John Francis (Jack) Hennessy (1887–1955) was an Australian architect, with the same name as his architect father, John Francis Hennessy, with whom he was in partnership as Hennessy & Hennessy from 1912 to 1924. As principal of the firm after his father retired from 1924 to 1955, he was responsible for many major Art Deco office buildings in capital cities in Australia and New Zealand in the 1930s, as well as many projects for the Catholic Church in Queensland, and the Great Court of the University of Queensland.

== Early life ==
Hennessy was born on 8 January 1887 at Burwood, Sydney. After completing his secondary education at the Christian Brothers' High School, Lewisham, and St Patrick's College, Goulburn, he studied architecture at Sydney Technical College and at the University of Pennsylvania. He gained experience with firms in America and Sydney, before becoming a partner with his father, John Francis Hennessy, trading as Hennessy & Hennessy in 1912. John Hennessy retired in 1924, and the firm continued under Jack Hennessy Jnr, retaining the name, though they were also known as Hennessy, Hennessy & Co.

== Career ==
In the 1920s, Queensland Archbishop Duhig commissioned a number of projects for the Catholic Church in Brisbane, including the never-built Holy Name Cathedral, Brisbane. In the 1930s Hennessy designed a series large office buildings for three different insurance firms in three countries, and has been described as Australia's first international architect. Another major project was the Great Court, University of Queensland in St Lucia, Brisbane, built between 1938 and 1979.

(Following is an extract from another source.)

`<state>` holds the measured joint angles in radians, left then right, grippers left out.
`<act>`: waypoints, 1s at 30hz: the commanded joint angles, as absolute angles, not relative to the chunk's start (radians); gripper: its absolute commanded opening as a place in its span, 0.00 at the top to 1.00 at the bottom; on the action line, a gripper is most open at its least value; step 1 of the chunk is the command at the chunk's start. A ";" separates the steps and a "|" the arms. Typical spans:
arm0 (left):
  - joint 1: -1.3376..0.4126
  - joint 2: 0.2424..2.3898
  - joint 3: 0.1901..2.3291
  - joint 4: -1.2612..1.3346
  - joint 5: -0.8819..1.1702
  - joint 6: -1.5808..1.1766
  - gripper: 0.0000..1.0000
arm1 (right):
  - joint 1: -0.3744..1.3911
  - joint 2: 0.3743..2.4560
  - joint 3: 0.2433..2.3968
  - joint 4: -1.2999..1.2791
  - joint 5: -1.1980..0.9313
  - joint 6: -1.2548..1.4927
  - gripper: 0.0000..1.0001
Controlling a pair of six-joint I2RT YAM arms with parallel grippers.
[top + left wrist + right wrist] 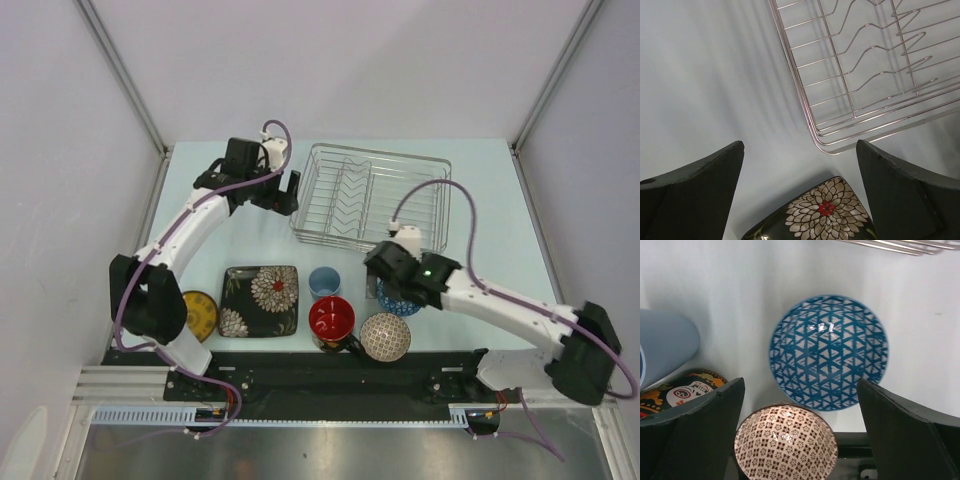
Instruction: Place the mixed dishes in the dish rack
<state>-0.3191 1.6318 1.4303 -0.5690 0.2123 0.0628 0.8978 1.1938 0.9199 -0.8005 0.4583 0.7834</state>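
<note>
The empty silver wire dish rack point(370, 195) stands at the back of the table. My left gripper point(287, 192) hovers open just left of the rack point(875, 75), with a corner of the black square floral plate point(825, 212) below its spread fingers. Along the near edge sit the yellow plate point(200, 315), the black plate point(260, 300), the light-blue cup point(324, 282), the red-lined black mug point(331, 320) and the beige-pink bowl point(385, 337). My right gripper point(385, 285) is open above the blue patterned bowl point(829, 352) and the beige-pink bowl point(786, 442), holding nothing.
The light-blue cup point(665, 347) and the mug's painted side point(680, 390) lie left of the right gripper's fingers. A black rail point(330, 370) runs along the near table edge. White walls enclose the table on three sides.
</note>
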 commanded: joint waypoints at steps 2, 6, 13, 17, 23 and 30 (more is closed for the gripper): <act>-0.295 1.542 1.460 -0.575 0.206 0.078 0.00 | 0.986 1.423 1.061 -0.916 0.649 0.821 0.00; -0.284 1.519 1.445 -0.580 0.207 0.084 0.00 | 0.974 1.472 1.075 -0.855 0.617 0.808 0.05; -0.267 1.488 1.419 -0.574 0.207 0.097 0.00 | 0.942 1.503 1.077 -0.828 0.594 0.801 0.24; -0.261 1.483 1.413 -0.575 0.212 0.098 0.00 | 0.945 1.532 1.077 -0.808 0.571 0.801 0.32; -0.253 1.476 1.413 -0.577 0.216 0.101 0.00 | 0.959 1.592 1.077 -0.808 0.549 0.825 0.30; -0.247 1.474 1.419 -0.575 0.224 0.101 0.00 | 0.950 1.614 1.077 -0.788 0.534 0.822 0.31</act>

In 1950, Hennessy was awarded over £25,000 by the court when he sued to recover his unpaid fees for the Holy Name Cathedral.

Hennessy died of heart disease at his eldest son's home in Sydney on 4 September 1955, at the age of 68. He was buried in the Roman Catholic Cemetery at Rookwood. The firm continued until 1968.

==Major extant works==
- 1925: Corpus Christi Church in Nundah, Brisbane
- 1927–28: Villa Maria Convent, Fortitude Valley, Brisbane
- 1929: Church of Saint Ignatius Loyola in Toowong, Brisbane
- 1930–31: Colonial Mutual Life, Brisbane
- 1934: Colonial Mutual Life, Adelaide
- 1935: Colonial Mutual Life, Wellington, New Zealand
- 1936: Lawson Apartments, Perth
- 1936: Australian Catholic Assurance, Melbourne
- 1936: Australian Catholic Assurance, Sydney
- 1937: Colonial Mutual Life, Newcastle
- 1937–79: Great Court, University of Queensland, St Lucia, Brisbane
- 1941: Pius XII Provincial Seminary, Banyo, Brisbane.